| What is being asked |
Report each line of the entries that contains the word "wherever", copied in full.

═══ Available data ═══

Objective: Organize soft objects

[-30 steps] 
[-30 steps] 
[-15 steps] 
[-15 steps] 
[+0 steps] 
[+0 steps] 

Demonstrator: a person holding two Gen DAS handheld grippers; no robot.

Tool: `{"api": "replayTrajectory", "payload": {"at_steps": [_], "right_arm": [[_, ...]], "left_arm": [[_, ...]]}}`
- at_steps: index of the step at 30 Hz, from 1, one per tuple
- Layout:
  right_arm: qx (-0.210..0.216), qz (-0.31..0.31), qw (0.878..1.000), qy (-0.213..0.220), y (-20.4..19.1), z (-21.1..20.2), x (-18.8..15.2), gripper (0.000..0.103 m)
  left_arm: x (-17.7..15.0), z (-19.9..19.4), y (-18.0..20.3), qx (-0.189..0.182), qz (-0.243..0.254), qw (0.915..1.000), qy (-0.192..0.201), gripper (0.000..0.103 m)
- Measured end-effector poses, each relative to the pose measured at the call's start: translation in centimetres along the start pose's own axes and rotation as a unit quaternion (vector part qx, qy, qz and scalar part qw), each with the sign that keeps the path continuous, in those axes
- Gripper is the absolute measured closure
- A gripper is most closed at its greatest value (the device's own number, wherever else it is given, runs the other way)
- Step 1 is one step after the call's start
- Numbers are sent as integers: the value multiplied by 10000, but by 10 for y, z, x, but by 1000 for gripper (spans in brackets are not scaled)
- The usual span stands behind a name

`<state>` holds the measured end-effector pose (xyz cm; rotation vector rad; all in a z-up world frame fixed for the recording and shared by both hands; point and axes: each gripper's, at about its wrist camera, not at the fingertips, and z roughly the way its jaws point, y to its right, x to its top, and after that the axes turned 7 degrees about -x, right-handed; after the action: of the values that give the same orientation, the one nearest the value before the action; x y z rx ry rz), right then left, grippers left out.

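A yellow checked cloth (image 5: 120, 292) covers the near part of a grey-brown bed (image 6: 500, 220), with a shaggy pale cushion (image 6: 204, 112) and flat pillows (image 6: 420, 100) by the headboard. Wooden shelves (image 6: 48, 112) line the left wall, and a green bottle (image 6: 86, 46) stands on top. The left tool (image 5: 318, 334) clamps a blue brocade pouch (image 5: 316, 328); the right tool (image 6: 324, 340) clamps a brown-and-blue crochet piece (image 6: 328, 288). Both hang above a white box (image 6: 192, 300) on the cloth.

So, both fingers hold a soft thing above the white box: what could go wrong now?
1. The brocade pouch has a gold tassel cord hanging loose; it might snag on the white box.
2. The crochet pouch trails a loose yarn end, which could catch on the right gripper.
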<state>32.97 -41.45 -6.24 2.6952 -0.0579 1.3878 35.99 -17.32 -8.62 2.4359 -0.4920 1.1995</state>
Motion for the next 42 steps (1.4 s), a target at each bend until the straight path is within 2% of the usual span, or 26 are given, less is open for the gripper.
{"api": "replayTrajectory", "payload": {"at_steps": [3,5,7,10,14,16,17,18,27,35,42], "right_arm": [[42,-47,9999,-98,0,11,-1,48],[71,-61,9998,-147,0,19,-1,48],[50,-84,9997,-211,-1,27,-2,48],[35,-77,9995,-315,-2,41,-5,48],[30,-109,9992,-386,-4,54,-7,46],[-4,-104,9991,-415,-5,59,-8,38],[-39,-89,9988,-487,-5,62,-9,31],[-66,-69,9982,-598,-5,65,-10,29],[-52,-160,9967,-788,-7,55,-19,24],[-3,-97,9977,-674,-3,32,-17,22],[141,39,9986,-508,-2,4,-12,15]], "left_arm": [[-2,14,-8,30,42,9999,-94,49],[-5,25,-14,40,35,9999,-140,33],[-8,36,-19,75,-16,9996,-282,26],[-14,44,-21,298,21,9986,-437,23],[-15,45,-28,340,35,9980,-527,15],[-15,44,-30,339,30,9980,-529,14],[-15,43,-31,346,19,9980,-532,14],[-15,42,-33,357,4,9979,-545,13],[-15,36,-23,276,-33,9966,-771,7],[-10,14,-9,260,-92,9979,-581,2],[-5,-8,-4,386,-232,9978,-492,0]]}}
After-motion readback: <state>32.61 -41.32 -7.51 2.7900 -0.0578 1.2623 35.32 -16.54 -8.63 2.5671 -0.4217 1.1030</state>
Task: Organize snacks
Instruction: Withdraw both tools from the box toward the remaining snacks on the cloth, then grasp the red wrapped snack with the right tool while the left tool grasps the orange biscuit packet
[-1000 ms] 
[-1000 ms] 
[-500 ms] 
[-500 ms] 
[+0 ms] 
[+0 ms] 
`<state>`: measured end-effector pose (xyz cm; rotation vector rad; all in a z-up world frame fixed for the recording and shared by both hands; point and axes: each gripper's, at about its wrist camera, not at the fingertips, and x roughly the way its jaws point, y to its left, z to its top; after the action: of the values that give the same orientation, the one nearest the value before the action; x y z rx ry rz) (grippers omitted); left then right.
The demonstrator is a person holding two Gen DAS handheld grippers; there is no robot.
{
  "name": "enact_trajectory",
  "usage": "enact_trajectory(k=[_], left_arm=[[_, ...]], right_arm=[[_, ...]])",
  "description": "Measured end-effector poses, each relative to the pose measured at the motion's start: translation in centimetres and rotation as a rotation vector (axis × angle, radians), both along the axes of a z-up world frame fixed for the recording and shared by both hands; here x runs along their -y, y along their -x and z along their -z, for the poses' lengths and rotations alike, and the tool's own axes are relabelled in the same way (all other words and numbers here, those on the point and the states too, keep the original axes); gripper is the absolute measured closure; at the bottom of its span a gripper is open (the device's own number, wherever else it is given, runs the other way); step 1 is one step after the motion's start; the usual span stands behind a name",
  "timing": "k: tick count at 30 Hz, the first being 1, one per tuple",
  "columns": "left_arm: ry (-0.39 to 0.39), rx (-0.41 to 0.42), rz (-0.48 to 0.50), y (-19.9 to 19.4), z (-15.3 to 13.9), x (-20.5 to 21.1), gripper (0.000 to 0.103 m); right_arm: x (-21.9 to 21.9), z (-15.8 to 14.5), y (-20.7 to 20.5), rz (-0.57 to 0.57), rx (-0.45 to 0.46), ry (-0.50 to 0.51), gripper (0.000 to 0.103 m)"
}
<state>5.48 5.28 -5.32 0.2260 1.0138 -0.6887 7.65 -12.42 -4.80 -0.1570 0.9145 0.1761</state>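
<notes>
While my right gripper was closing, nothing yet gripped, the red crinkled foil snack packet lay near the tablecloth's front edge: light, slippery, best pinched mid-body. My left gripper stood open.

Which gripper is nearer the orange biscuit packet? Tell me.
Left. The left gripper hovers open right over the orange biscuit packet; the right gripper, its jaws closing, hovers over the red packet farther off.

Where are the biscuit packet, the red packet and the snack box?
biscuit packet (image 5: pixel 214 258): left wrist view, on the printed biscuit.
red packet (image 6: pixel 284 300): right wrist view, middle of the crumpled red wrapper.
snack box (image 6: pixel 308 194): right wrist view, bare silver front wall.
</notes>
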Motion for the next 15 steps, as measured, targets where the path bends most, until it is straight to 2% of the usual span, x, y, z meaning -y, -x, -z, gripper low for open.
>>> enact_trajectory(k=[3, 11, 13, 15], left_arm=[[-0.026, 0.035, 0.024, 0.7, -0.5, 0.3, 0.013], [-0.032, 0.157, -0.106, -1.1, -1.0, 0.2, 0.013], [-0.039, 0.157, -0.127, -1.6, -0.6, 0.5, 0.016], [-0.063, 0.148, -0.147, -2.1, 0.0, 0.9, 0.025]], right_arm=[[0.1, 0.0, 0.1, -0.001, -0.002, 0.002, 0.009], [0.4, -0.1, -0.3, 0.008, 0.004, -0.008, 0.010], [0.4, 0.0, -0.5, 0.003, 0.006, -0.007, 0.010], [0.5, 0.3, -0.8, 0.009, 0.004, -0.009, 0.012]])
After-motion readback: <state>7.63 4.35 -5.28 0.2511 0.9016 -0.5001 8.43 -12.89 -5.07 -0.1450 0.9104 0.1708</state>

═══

| Your response |
- A gripper is most closed at its greatest value (the device's own number, wherever else it is given, runs the other way)
  "description": "Measured end-effector poses, each relative to the pose measured at the motion's start: translation in centimetres and rotation as a rotation vector (axis × angle, radians), both along the axes of a z-up world frame fixed for the recording and shared by both hands; here x runs along their -y, y along their -x and z along their -z, for the poses' lengths and rotations alike, and the tool's own axes are relabelled in the same way (all other words and numbers here, those on the point and the states too, keep the original axes); gripper is the absolute measured closure; at the bottom of its span a gripper is open (the device's own number, wherever else it is given, runs the other way); step 1 is one step after the motion's start; the usual span stands behind a name",

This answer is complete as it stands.